There are serious risks here. If Trump fires them (which he could), we would be left without leadership in the pandemic. That’s a frightening prospect. But de facto, we are currently without leadership in the pandemic. The leadership we thought we had–the leadership of responsible people constraining the president–is as much of an illusion as Hindenburg’s and the German nationalists’ constraint of Hitler in 1933. That gambit may have worked for awhile, in a contestable sense of “worked,” but it’s got nowhere left to go. You can’t constrain Trump by appeasing him. You can only constrain him by resisting him. There is now a critical mass of resistance that, if exercised, can succeed. It should be exercised so as to succeed.
Donald Trump has to go. We can’t kill him.*** We can’t impeach him. We can’t remove him. We–or rather, those in the relevant places–have to defy him, and push him, step by step, away from the levers of power. The longer he holds power, the greater the danger we face. At a certain point, we have to figure out that as dangerous as the virus is, he is the real danger we face–the single biggest obstacle to our fighting COVID19 with all the powers at our disposal. We need to look that danger in the face, stare it down, and take it out, before he does the same to us. Because when push comes to shove for him, he will take us out: he will sacrifice our lives to the whim of the moment. Push has already come to shove for us. It’s time to push back as hard as we can.

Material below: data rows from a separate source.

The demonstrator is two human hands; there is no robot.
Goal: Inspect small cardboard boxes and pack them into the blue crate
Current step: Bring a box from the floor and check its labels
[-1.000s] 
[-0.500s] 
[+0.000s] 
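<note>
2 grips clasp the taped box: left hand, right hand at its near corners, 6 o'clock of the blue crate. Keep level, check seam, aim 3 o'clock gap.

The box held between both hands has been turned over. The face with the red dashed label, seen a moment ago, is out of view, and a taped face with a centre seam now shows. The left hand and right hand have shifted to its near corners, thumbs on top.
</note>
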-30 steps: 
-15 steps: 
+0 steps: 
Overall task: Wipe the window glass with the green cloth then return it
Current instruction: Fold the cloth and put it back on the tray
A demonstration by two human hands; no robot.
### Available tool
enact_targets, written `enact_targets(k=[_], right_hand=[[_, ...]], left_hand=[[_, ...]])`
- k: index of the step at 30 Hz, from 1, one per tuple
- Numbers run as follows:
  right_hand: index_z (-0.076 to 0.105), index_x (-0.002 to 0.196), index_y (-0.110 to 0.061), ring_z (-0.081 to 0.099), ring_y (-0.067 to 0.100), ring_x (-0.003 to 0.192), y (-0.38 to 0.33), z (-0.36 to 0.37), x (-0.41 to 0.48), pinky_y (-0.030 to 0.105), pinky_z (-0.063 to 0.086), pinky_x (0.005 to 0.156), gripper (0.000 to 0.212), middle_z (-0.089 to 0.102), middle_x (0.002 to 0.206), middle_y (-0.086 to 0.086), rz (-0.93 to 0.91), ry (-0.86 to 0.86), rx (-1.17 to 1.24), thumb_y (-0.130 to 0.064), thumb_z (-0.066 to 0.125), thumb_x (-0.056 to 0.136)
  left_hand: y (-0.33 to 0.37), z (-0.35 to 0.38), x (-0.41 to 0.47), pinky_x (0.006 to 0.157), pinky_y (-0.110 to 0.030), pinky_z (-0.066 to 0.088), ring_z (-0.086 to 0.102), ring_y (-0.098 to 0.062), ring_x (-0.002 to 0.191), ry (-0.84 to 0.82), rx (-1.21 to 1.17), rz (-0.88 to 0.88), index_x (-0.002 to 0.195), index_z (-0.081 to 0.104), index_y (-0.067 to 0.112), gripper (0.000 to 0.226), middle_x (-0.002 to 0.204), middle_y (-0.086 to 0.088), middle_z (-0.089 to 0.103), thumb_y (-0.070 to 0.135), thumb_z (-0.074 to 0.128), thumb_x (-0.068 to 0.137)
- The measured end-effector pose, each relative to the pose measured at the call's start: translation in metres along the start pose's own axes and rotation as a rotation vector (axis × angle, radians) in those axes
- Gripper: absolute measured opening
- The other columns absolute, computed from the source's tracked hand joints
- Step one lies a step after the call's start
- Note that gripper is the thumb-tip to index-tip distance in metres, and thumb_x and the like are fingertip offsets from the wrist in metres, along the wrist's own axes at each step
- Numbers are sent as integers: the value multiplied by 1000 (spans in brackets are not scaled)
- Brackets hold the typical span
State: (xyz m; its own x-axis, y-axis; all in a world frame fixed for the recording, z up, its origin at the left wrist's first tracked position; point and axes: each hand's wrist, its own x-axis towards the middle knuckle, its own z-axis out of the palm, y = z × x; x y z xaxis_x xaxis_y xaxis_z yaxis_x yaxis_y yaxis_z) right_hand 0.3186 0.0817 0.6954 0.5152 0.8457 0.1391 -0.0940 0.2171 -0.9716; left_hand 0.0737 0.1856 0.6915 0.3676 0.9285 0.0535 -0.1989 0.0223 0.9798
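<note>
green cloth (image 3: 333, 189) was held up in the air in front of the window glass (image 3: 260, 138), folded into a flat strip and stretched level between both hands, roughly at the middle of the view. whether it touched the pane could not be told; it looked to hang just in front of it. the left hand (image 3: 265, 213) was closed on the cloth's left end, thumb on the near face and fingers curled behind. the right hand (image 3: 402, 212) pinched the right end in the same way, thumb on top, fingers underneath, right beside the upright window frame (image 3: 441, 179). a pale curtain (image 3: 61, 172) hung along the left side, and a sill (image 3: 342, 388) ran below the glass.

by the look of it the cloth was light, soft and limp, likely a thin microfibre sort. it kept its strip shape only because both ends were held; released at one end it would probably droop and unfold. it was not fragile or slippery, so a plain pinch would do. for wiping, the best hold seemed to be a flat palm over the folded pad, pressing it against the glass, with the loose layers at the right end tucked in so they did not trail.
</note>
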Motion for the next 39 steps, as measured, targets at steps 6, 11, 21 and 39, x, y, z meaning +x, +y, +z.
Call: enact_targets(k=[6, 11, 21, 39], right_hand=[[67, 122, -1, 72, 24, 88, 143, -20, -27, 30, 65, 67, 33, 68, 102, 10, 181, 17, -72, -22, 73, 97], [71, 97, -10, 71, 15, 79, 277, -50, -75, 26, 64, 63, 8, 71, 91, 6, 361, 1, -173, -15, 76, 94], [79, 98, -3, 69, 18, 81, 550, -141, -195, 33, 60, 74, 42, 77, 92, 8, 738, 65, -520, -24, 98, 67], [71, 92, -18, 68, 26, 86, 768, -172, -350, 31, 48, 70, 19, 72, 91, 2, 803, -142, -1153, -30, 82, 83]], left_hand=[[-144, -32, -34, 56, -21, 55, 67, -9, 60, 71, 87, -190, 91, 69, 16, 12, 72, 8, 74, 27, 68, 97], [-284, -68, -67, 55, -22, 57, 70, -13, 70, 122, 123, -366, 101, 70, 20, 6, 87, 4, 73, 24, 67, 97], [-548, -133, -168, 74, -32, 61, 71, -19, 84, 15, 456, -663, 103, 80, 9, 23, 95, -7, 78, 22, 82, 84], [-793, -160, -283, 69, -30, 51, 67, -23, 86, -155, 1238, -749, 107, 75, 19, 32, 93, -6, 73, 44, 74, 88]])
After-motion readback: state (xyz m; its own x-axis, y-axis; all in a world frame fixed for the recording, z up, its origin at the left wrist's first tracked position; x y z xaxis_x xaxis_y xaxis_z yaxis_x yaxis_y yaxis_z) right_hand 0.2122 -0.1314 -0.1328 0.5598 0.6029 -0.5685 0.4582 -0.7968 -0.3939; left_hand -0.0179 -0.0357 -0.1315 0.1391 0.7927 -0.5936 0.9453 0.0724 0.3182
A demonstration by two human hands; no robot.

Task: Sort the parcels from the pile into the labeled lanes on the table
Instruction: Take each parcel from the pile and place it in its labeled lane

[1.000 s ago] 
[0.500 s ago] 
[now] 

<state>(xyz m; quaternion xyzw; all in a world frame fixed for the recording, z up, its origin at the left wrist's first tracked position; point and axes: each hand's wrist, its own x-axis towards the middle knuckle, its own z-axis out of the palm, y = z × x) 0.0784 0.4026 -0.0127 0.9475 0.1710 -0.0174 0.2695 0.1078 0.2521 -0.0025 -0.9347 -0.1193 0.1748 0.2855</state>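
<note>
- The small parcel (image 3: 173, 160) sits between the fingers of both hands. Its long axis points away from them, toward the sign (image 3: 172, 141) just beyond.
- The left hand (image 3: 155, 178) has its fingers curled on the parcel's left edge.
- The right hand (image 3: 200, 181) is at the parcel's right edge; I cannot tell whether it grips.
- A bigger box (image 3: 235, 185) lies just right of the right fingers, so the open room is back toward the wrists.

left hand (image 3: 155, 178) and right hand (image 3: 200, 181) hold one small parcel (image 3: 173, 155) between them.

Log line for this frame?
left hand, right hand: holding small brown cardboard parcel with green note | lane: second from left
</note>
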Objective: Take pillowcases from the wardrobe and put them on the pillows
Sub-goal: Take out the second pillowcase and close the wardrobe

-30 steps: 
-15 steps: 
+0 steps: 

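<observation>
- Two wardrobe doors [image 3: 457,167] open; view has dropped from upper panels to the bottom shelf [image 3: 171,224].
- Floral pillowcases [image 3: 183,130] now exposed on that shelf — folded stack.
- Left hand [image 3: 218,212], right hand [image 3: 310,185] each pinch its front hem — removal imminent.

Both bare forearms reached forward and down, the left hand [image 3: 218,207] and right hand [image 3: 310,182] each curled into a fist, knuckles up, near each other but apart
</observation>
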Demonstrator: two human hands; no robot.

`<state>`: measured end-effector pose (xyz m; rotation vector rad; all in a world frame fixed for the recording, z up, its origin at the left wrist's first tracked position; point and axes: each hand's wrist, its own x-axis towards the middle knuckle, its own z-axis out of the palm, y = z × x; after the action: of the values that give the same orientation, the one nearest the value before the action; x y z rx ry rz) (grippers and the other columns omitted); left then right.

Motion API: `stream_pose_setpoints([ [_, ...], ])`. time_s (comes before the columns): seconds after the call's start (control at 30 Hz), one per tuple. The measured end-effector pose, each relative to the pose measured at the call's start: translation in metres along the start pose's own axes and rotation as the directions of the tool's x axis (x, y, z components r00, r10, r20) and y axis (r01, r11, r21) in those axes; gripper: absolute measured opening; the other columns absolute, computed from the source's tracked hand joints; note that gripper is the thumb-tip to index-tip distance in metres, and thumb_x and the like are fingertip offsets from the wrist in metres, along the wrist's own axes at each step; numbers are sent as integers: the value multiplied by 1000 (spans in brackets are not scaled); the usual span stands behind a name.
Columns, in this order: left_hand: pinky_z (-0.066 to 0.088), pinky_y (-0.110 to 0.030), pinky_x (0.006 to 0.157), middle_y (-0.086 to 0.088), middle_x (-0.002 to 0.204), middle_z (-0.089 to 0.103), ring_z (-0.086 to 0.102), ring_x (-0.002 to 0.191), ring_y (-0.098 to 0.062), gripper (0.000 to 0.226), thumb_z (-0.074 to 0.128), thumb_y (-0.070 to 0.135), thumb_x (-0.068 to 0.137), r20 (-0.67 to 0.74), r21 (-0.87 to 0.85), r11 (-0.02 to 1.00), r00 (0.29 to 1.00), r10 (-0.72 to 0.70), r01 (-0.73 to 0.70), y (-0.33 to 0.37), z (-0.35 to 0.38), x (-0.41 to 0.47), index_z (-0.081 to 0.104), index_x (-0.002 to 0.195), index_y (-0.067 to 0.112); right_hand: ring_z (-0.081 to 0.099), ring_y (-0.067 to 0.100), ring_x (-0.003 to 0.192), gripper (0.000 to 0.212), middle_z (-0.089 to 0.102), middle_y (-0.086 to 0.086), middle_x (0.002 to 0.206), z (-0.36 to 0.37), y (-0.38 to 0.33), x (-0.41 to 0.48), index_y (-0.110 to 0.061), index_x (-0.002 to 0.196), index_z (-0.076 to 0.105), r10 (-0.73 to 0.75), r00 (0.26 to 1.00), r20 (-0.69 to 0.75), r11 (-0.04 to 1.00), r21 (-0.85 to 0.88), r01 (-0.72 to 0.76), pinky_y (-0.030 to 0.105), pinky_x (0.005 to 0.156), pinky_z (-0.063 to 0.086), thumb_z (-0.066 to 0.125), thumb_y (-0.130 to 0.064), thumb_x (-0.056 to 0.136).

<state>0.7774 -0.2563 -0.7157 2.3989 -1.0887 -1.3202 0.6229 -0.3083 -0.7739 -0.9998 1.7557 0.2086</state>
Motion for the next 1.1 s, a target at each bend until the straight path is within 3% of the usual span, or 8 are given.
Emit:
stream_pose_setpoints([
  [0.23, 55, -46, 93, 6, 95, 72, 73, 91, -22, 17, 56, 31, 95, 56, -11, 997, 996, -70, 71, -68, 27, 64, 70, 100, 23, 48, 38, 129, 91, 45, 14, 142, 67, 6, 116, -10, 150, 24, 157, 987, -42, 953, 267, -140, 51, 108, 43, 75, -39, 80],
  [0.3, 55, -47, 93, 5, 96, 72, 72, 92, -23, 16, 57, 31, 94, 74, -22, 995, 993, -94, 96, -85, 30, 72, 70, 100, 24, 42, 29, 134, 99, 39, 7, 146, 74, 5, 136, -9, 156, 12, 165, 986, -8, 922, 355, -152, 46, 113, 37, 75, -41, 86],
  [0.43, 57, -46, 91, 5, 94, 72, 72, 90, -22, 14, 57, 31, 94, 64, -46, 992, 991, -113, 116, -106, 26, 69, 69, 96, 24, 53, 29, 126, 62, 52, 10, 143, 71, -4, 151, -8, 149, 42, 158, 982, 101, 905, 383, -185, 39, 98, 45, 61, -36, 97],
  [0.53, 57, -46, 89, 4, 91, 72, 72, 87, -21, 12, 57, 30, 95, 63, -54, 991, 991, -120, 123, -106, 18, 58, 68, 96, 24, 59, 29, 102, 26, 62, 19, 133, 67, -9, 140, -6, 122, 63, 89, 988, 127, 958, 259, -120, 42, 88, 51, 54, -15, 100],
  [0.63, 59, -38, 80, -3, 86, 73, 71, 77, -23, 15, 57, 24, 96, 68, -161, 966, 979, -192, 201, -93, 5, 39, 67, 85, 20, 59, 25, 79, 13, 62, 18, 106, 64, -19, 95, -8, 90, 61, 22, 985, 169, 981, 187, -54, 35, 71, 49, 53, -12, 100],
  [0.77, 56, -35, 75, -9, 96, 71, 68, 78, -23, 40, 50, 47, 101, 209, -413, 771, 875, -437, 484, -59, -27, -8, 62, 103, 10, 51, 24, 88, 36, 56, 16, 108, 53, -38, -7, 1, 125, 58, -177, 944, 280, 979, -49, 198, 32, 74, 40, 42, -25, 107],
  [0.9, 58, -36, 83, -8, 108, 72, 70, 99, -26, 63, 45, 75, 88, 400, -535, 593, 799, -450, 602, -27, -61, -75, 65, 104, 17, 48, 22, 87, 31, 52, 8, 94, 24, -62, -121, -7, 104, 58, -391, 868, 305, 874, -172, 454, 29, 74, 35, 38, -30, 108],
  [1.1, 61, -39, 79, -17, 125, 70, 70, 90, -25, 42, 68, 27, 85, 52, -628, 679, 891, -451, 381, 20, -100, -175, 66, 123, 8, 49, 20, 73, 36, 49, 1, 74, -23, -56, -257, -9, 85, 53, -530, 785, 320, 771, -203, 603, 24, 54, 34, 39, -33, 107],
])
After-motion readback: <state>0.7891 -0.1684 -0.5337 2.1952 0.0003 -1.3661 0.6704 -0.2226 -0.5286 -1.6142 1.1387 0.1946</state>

*Thanks to Steven Postrel for the observation that there are in fact FDA approved devices that claim to do what Trump asserted. The fact remains that the claim was, as stated, egregiously irresponsible.
**The critical mass need not be so large as to require mass resignations from the relevant federal agencies. The rank and file can and should continue working; some part of upper executive management should resign.
***So don’t accuse me of inciting, recommending, or planning violence. I’m not.
Thanks to Maria Venardis for very useful comments on an earlier version of this post.